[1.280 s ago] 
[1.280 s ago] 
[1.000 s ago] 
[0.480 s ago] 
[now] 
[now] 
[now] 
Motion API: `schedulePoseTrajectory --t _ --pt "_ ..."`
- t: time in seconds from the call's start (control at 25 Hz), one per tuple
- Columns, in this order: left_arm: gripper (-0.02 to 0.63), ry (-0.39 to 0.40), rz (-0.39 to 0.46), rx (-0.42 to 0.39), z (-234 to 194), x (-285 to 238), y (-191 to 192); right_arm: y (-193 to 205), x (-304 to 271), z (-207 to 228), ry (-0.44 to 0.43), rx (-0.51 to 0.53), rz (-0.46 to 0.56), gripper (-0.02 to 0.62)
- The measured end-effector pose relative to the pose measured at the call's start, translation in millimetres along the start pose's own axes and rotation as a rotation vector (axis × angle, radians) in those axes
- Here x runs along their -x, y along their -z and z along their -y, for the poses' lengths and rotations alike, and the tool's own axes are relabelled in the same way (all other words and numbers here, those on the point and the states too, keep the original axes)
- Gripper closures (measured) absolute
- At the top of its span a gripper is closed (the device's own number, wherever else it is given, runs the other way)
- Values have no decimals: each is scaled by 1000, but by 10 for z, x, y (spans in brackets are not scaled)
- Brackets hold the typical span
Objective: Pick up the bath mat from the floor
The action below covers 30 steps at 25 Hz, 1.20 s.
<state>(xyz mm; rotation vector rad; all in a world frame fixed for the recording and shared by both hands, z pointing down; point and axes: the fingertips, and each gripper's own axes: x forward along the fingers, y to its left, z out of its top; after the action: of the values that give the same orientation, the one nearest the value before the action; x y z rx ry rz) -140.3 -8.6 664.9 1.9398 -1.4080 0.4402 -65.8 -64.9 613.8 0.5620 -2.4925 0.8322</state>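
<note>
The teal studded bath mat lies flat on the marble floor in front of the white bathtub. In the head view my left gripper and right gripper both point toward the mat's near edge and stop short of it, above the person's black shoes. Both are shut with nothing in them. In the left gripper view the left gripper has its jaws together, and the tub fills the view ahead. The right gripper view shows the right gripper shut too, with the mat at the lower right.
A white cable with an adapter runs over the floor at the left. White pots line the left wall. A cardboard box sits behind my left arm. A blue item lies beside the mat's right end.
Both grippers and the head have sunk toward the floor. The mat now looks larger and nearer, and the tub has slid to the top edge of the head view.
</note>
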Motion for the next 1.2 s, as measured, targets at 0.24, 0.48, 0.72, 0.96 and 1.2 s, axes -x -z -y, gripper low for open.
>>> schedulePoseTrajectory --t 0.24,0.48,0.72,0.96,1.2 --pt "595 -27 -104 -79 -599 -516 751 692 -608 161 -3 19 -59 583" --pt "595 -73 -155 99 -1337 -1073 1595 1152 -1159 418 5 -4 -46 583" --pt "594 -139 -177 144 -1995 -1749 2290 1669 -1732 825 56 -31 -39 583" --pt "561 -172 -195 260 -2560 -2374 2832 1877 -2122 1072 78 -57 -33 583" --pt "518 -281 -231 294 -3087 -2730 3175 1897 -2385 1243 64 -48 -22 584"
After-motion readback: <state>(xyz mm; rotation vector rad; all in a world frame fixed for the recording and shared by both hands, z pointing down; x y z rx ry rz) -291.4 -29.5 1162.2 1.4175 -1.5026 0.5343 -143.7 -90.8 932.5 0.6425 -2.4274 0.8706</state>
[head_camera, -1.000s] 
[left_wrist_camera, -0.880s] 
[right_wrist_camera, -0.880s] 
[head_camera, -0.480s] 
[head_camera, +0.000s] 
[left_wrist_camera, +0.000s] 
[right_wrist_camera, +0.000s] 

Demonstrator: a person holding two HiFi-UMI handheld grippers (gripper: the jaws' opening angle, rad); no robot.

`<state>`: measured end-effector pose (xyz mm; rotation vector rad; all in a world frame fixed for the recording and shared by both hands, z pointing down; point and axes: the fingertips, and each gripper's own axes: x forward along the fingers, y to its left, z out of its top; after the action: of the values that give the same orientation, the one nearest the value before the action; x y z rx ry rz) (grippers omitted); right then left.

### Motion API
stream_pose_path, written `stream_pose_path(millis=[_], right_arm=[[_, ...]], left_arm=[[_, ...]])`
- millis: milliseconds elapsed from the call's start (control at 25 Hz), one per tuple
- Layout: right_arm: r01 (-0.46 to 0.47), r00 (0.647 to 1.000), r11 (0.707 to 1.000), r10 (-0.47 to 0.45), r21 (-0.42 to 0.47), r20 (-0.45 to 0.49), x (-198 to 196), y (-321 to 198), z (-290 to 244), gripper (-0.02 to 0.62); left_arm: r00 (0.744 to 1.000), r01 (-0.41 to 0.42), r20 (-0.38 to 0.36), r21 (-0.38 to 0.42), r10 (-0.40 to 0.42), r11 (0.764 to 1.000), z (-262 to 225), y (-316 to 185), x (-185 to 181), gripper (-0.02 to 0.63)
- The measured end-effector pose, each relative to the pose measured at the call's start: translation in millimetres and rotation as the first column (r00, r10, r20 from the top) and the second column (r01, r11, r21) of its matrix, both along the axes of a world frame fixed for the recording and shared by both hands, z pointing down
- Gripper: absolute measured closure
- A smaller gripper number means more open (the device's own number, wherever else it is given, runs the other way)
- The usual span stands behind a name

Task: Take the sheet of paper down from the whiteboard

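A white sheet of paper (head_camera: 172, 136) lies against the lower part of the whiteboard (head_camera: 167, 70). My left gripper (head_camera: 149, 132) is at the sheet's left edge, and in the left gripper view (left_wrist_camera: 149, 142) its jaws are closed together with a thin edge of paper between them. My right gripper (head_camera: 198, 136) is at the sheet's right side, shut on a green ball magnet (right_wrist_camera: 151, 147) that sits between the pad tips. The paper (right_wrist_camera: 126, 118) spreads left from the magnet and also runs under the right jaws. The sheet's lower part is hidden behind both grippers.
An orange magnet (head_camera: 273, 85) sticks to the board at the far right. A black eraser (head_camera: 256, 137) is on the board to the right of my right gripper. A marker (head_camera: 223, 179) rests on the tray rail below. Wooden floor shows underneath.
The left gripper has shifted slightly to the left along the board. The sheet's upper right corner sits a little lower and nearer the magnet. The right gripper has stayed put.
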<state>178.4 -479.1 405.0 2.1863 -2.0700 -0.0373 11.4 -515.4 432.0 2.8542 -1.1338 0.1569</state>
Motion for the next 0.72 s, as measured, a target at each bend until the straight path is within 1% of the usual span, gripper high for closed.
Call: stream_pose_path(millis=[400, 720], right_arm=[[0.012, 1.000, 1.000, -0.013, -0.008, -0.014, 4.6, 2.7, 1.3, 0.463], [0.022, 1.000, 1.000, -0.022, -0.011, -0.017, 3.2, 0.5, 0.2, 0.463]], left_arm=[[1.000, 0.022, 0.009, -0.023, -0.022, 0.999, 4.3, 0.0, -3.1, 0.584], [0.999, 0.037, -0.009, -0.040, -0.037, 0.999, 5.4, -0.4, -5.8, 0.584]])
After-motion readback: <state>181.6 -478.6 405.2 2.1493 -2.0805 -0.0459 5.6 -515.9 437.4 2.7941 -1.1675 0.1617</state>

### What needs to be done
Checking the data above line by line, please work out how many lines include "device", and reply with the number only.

### Response to this task
2